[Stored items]
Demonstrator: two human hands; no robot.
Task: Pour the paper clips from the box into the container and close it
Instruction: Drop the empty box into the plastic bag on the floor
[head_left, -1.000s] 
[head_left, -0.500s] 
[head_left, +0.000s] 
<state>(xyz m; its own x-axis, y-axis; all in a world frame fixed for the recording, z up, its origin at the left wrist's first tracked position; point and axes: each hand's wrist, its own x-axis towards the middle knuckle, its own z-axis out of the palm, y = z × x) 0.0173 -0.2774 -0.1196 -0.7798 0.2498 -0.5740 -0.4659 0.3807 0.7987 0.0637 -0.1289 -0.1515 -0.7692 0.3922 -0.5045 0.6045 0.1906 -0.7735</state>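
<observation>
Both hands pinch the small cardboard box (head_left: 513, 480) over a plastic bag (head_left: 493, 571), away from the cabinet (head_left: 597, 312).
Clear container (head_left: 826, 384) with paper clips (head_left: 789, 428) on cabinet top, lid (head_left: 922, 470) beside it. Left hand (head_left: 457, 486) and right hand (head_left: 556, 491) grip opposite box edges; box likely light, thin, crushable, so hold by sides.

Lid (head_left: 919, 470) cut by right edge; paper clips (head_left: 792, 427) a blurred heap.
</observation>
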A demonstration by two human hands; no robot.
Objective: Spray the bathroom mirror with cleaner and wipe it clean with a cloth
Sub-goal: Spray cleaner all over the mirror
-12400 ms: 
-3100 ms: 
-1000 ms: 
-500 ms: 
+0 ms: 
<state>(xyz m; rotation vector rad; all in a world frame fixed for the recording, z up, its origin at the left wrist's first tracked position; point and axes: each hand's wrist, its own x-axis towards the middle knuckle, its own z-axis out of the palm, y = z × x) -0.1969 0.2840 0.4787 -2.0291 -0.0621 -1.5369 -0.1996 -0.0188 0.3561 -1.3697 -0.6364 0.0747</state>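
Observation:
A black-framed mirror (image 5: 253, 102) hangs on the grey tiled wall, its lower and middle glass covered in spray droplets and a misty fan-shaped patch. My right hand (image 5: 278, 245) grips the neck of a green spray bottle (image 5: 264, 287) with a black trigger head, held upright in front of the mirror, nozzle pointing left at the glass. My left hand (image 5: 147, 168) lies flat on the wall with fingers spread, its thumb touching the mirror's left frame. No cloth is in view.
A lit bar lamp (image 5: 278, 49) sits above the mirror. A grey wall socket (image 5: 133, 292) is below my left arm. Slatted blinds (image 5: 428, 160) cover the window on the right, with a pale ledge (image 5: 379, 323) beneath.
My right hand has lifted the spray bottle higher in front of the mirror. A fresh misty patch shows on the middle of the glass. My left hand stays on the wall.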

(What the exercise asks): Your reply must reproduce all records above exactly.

(Solution for this problem):
Demonstrator: two human hands; no robot.
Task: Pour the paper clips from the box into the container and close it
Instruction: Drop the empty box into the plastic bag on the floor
[head_left, -1.000s] 
[head_left, -0.500s] 
[head_left, +0.000s] 
<state>(xyz m; its own x-axis, y-axis; all in a world frame fixed for the recording, z up, its origin at the left wrist's first tracked position; point and axes: each hand's wrist, its own x-axis towards the middle knuckle, its own z-axis out of the palm, y = z × x) 0.0173 -0.2774 -0.1196 -0.7798 0.2498 -0.5740 -0.4659 0.3807 0.7987 0.0637 -0.1289 -0.1515 -0.7692 0.3922 -0.5045 0.6045 0.1906 -0.7735</state>
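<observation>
Both hands pinch the small cardboard box (head_left: 513, 480) over a plastic bag (head_left: 493, 571), away from the cabinet (head_left: 597, 312).
Clear container (head_left: 826, 384) with paper clips (head_left: 789, 428) on cabinet top, lid (head_left: 922, 470) beside it. Left hand (head_left: 457, 486) and right hand (head_left: 556, 491) grip opposite box edges; box likely light, thin, crushable, so hold by sides.

Lid (head_left: 919, 470) cut by right edge; paper clips (head_left: 792, 427) a blurred heap.
</observation>
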A demonstration by two human hands; no robot.
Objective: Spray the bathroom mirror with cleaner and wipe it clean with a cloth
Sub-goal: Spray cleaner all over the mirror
-12400 ms: 
-3100 ms: 
-1000 ms: 
-500 ms: 
+0 ms: 
<state>(xyz m; rotation vector rad; all in a world frame fixed for the recording, z up, its origin at the left wrist's first tracked position; point and axes: each hand's wrist, its own x-axis towards the middle knuckle, its own z-axis out of the palm, y = z × x) -0.1969 0.2840 0.4787 -2.0291 -0.0621 -1.5369 -0.1996 -0.0188 0.3561 -1.3697 -0.6364 0.0747</state>
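Observation:
A black-framed mirror (image 5: 253, 102) hangs on the grey tiled wall, its lower and middle glass covered in spray droplets and a misty fan-shaped patch. My right hand (image 5: 278, 245) grips the neck of a green spray bottle (image 5: 264, 287) with a black trigger head, held upright in front of the mirror, nozzle pointing left at the glass. My left hand (image 5: 147, 168) lies flat on the wall with fingers spread, its thumb touching the mirror's left frame. No cloth is in view.
A lit bar lamp (image 5: 278, 49) sits above the mirror. A grey wall socket (image 5: 133, 292) is below my left arm. Slatted blinds (image 5: 428, 160) cover the window on the right, with a pale ledge (image 5: 379, 323) beneath.
My right hand has lifted the spray bottle higher in front of the mirror. A fresh misty patch shows on the middle of the glass. My left hand stays on the wall.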

This output requires nothing more.